On the basis of their predicted risk scores, patients were assigned to one of five risk categories (referred to as “DL risk groups”), aligning with established Likert-based scoring systems, such as PI-RADS and ISUP. To address variations in cohort constitution affecting risk score distribution (eg, scanner parameters, institutional practices) and to optimize clinical utility (6), we used a dedicated 5% calibration set to establish institution-specific thresholds, grouping the remaining patients into five risk categories of similar size. Fivefold cross-validation was performed using the RUMC (internal) cohort to obtain predictions for each observation, enabling a well-powered internal test. External testing was conducted using the NKI (external) cohort by averaging predictions from the five cross-validated models trained on internal data. Further details on data preprocessing, DL architecture, and training parameters are provided in Appendix S1.
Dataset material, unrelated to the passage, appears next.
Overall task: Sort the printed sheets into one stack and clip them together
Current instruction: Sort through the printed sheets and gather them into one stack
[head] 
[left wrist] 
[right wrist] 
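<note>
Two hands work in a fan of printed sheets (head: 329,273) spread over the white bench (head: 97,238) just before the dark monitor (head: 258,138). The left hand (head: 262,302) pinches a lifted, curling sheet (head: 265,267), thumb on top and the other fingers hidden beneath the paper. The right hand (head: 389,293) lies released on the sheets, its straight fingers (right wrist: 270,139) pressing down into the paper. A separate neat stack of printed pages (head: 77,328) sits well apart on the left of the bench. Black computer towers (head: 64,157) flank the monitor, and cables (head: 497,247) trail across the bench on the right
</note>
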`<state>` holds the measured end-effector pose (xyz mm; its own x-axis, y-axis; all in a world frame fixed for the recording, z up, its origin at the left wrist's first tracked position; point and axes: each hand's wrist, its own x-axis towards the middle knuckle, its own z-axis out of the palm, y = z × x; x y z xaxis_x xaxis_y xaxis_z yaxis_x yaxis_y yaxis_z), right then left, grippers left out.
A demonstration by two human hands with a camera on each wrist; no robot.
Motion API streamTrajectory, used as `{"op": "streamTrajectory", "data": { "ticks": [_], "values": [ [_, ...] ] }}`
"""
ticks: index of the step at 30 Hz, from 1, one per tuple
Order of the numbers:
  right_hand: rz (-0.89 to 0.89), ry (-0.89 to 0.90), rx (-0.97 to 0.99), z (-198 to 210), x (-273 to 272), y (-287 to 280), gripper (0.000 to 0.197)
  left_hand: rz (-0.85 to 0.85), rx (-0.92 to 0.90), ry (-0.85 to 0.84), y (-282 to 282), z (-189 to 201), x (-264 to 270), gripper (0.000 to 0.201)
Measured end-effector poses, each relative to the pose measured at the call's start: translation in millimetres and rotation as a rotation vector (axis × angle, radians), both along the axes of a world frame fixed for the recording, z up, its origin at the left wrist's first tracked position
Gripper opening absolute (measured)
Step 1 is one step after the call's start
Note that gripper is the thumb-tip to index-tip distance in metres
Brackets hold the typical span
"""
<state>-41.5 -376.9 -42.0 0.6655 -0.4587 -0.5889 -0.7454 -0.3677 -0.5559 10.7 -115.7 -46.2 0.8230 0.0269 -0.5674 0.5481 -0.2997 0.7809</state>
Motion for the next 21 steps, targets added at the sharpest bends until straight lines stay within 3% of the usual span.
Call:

Our DL model was compared with established risk tools: ERSPC future-risk calculator (9) and PCPT risk calculator version 2 (9,22). The PCPT risk calculator lacked suggested cutoff values, so we stratified PCPT risk scores into five equally sized bins to allow Kaplan–Meier analysis, with “PCPT risk 1” and “PCPT risk 5” referring to the 20% lowest risk predictions and 20% highest risk scores, respectively. We also compared our model to PI-RADS scores, following contemporary PI-RADS guidelines (18). The code is available at the following repository: https://github.com/0xC4/mri-risk.
Outcomes
The primary outcome was the detection of progression to PCa with an ISUP grade of 2 or higher at follow-up histopathologic assessment. Optimized follow-up schedules were derived from Kaplan–Meier curves for each predictor’s risk groups. Inspired by established guidelines for follow-up after CT screening for lung cancer, we extracted follow-up times based on a 10% risk threshold for missing csPCa (7). This threshold was considered conservative in comparison to previously reported detection rates for csPCa at repeat biopsy of 13% (23). Secondary outcomes included time-to-progression analyses for the detection of PCa with ISUP grade of 3 or higher.
Statistical Analysis
Baseline characteristics (including clinical parameters, PI-RADS classification, and ISUP grades) were compared between patients with and without disease progression. The Harrell C-index was used to assess the predictive value for the risk of progression to csPCa of each predictor (DL risk scores, ERSPC future-risk scores, PCPT scores, and PI-RADS scores) in internal and external data (24). Differences in C-index between predictors were assessed for significance using the method of Kang et al (25). Cox proportional hazard models were fit to assess the predictor significance using a Wald test (26). ERSPC, PCPT, and DL scores were modeled as continuous parameters to preserve the granularity of the data. PI-RADS scores, in contrast, were modeled as categorical predictors to account for the potentially distinct effect that each category may have on the outcome. Continuous predictors were standardized before Cox model fitting to allow for meaningful effect size comparisons because the resulting exponentiated coefficient is the hazard ratio (HR) corresponding to a 1-SD increase in the predictor. Cox models were adjusted for within-subject correlation using a marginal model with clustering by patient identification number (27). Proportional hazards were assessed using the Schoenfeld test, and linearity was evaluated via a model fitted with restricted cubic splines (28). Analyses were repeated for the internal and external cohorts. All statistical analyses were performed using R software, 4.2.2 (R Foundation for Statistical Computing). P values less than .05 indicated a statistically significant difference.
Results
Study Sample
After exclusion criteria were applied, 1607 MRI examinations from 1143 male patients (median age, 64 years; IQR, 59–68 years) were included as baseline scans for risk assessment. Progression to csPCa was observed in 113 examinations (13.6%) in the internal cohort and 154 examinations (19.8%) in the external cohort. Median follow-up was 2.1 years (IQR, 1.2–3.2 years) and 2.5 years (IQR, 1.4–4.2 years), respectively. Baseline characteristics are presented in Table 1.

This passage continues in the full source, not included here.